Task details
Show every line of the data below that includes the word "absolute".

Data below

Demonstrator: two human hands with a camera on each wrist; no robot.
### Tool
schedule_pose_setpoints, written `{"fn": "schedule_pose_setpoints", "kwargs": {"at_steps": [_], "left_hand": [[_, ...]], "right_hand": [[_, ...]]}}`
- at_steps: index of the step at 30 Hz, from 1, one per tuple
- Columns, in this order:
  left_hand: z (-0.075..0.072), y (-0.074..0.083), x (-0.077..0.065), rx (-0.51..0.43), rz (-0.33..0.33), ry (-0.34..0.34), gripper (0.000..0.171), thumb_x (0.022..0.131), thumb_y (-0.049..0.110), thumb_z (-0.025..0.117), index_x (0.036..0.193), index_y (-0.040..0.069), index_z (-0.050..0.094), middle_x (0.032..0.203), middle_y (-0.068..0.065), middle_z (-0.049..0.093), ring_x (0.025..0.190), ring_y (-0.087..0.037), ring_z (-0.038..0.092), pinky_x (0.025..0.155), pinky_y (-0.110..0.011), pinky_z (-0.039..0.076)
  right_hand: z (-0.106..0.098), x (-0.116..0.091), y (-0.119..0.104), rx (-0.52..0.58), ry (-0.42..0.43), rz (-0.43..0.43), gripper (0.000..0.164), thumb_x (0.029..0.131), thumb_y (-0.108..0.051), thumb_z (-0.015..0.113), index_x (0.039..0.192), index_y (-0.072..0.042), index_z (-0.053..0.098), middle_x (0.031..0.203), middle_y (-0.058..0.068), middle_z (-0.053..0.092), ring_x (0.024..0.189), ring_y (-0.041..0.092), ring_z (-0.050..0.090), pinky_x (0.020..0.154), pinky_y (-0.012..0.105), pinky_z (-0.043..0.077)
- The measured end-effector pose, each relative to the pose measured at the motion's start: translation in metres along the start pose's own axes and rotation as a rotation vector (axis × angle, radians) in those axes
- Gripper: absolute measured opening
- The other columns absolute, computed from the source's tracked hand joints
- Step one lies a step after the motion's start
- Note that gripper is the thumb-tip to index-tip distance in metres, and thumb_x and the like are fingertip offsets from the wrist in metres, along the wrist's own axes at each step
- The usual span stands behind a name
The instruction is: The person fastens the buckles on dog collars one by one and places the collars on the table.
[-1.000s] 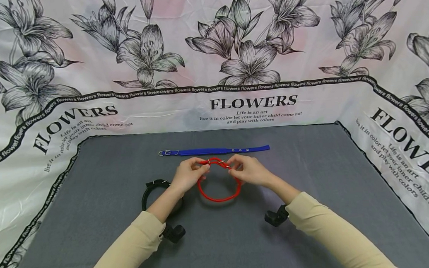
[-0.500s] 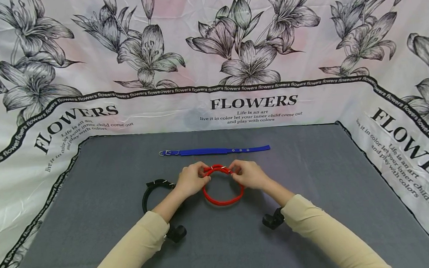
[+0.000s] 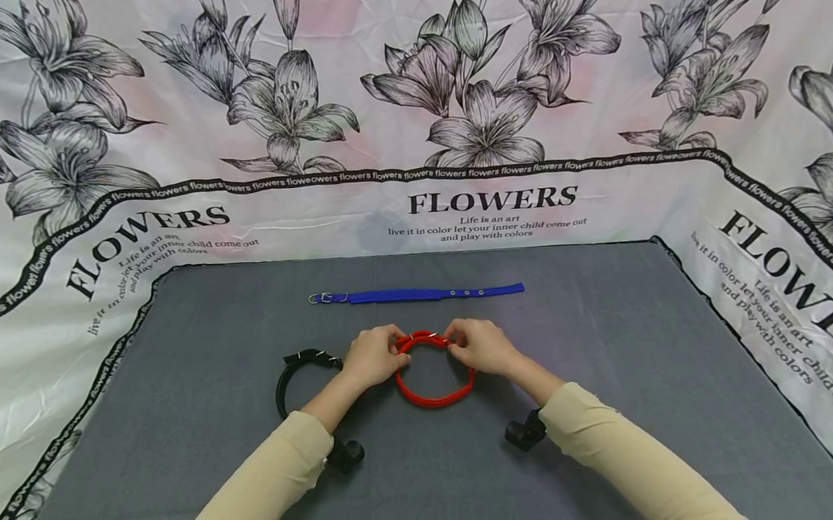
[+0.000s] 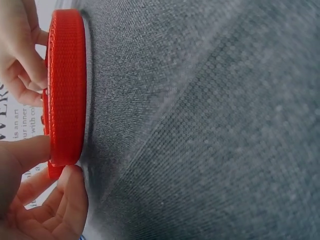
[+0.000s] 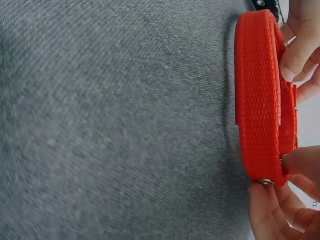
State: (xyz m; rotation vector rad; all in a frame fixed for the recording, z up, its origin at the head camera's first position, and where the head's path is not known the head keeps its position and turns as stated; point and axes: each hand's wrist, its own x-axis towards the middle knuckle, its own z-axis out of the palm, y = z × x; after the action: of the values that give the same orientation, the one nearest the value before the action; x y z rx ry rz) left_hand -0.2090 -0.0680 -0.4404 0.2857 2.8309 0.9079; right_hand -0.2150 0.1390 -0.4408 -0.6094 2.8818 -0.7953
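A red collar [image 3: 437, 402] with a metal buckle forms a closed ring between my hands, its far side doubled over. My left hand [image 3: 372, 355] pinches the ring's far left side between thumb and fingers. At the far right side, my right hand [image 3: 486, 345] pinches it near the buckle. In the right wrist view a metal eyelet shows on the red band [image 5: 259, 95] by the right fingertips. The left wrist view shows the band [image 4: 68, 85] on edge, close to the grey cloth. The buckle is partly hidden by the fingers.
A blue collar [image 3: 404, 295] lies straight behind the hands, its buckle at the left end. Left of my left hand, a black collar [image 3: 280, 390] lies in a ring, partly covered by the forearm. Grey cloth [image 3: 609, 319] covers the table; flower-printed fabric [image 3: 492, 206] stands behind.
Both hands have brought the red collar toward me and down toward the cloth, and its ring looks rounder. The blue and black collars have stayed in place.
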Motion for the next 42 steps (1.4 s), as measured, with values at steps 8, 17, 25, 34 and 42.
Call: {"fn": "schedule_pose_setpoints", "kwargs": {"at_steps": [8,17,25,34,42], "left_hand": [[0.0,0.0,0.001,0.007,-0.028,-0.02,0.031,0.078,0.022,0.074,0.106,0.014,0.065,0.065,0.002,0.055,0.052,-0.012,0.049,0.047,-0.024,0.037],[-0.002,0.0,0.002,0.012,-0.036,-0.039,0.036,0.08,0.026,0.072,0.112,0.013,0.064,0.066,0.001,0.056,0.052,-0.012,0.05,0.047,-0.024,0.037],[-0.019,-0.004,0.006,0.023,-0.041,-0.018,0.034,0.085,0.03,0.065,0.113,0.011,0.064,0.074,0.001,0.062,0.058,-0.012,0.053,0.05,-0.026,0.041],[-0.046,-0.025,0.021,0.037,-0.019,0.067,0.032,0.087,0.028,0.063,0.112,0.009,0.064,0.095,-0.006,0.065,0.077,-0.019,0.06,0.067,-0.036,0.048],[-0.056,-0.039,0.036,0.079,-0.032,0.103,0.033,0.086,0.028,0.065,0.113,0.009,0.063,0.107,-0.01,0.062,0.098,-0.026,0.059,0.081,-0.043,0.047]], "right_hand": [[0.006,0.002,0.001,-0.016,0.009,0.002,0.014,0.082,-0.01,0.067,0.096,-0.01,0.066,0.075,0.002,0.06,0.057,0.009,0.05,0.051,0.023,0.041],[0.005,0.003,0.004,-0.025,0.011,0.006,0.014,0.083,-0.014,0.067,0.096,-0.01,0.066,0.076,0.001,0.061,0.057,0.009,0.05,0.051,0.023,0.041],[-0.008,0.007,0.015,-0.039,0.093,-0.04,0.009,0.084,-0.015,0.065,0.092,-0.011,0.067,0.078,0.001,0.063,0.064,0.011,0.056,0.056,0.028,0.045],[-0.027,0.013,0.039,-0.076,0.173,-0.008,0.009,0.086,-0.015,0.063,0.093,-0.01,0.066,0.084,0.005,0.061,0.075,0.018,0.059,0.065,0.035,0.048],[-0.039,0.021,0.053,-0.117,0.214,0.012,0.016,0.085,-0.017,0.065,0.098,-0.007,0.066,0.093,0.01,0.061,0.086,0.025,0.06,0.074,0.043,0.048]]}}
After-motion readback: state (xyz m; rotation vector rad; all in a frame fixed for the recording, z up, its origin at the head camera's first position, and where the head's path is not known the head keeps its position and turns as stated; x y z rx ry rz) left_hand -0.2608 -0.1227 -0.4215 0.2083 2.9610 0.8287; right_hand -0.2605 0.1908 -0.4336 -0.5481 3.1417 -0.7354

Exercise solution
- Gripper: absolute measured opening
- The other columns absolute, computed from the source's tracked hand joints

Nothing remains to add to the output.